Vygotski (2001, p. 337) afirma que numa obra de arte a percepção de todos os seus elementos é retirada do automatismo e tornada consciente e perceptível. Nesse sentido, considera que em arte a percepção aproxima-se do processo de criação, existindo uma certa identidade entre estes atos, e que os processos de percepção podem ser definidos como processos de repetição e recriação do ato criador. “O leitor deve ser congenial ao poeta e, ao percebermos uma obra de arte, nós sempre a recriamos de forma nova”. A concepção de criação como sublimação realiza-se na percepção artística através de uma atividade construtiva sumamente complexa do fruidor que, pela vivência estética das impressões externas, forma e estilo, o transforma, construindo e criando o objeto estético através de sua interpretação.

Pautando-se na tese de que a arte implica uma “emoção dialética que reconstrói o comportamento e por isso ela sempre significa uma atividade sumamente complexa de luta interna que se conclui na catarse”, Vygotski (2001, p. 345) transfere-a para a educação, diluindo-a em três questões particulares, as quais considera tarefas da educação estética: (1) educar a criação infantil; (2) ensinar profissionalmente as habilidades técnicas da arte, e (3) educar para o juízo estético, ou seja, para o desenvolvimento de habilidades para perceber e vivenciar obras de arte, a cultura das suas percepções artísticas.
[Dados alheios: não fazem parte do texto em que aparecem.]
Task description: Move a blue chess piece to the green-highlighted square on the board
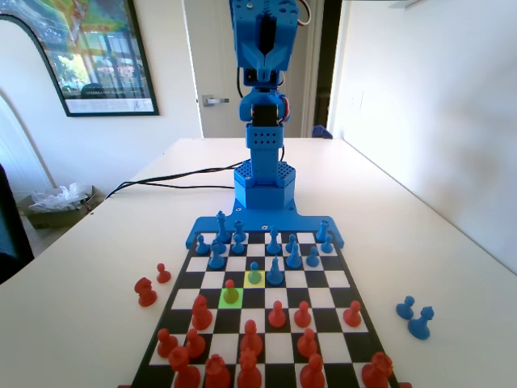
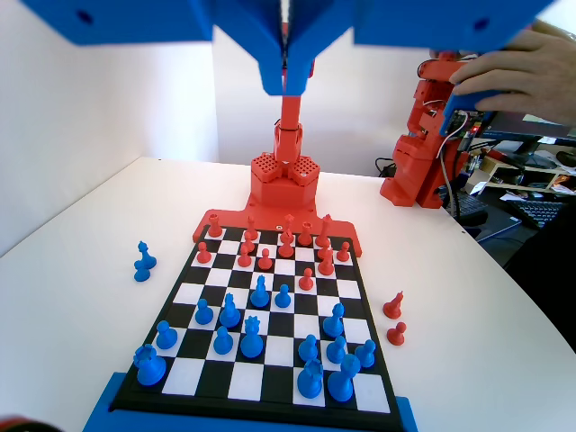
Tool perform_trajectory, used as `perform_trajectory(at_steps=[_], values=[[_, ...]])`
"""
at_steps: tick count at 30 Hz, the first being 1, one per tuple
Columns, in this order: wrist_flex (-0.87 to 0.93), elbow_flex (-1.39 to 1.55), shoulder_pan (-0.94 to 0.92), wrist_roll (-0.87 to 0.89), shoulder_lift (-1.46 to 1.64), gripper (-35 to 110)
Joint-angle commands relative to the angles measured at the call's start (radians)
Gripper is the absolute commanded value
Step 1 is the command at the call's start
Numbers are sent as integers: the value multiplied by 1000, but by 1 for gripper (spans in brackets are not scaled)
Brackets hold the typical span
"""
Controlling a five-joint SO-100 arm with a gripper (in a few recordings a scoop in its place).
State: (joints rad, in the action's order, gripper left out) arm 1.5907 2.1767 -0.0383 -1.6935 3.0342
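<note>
Smooth white table (image 1: 420, 210), checkered board (image 1: 339, 279); raised pincer (image 2: 286, 85) (jaws together, empty).

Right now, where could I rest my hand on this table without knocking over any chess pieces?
Bare white table lies left of the black-and-white checkered board beyond two stray red pieces, and right of it past two blue ones. The board's near red rows and far blue rows are crowded.
</note>
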Motion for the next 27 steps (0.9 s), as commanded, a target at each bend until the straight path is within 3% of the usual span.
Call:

Com relação à criação infantil, o autor salienta o valor pedagógico incomum, alentador em termos educativos, uma vez que este ensina a criança a dominar o sistema das suas vivências, a vencê-las e superá-las. Centrando-se mais especificamente no desenho, Vygotski (2001, p. 346) aponta que este se coloca acima da vivência imediata, salientando que “a principal exigência pedagógica vem a ser a aposta no aspecto psicológico do desenho infantil, ou seja, na verificação e no controle daquelas vivências que levam ao surgimento do desenho e não na avaliação objetiva dos pontos e linhas”. Como exigência básica para que isto ocorra, assinala a plena liberdade de criação, o reconhecimento da originalidade do desenho infantil e a renúncia à equiparação ao adulto, uma vez que a

criança desenha porque este momento é necessário para ela, porque possui possibilidades criadoras e não porque nela se revela um futuro criador.

Ao enfocar o sentido educativo da técnica como o de qualquer atividade complexa de trabalho e sua importância como meio de educação da percepção das obras de arte, uma vez que se torna impossível penetrar nas obras de arte sem o conhecimento técnico da estrutura de sua linguagem, Vygotski (2001, p. 351) ressalta que este deve estar sempre combinado à própria criação da criança e à cultura das suas percepções artísticas. “Só é útil o ensino da técnica que vai além dessa técnica e ministra um aprendizado criador: ou de criar ou de perceber”.

Para Vygotski, as finalidades gerais de um sistema de educação social determinam também os da educação estética, ou seja, ampliar ao máximo os âmbitos da experiência pessoal e limitada, estabelecendo contato entre o psiquismo da criança e as esferas mais amplas da experiência estética da sociedade humana, introduzindo-a na rede mais ampla possível da vida. O autor (2001, p. 352) destaca, desta forma, que a tarefa mais importante da educação estética é introduzi-la na própria vida e “o que deve servir de regra não é o adornamento da vida mas a elaboração criadora da realidade, dos objetos e seus próprios movimentos, que aclara e promove as vivências cotidianas ao nível de vivências criadoras”:

De coisa rara e fútil a beleza deve transformar-se em uma exigência do cotidiano. O esforço artístico deve impregnar cada movimento, cada palavra, cada sorriso da criança. É de Potiebniá a bela afirmação de que, assim como a eletricidade não existe só onde há tempestade, a poesia também não existe só onde há grandes criações da arte, mas em toda parte onde soa a palavra do homem. E é essa poesia de ‘cada instante’ que constitui quase que a tarefa mais importante da educação estética. (VYGOTSKI, 2001, p. 352).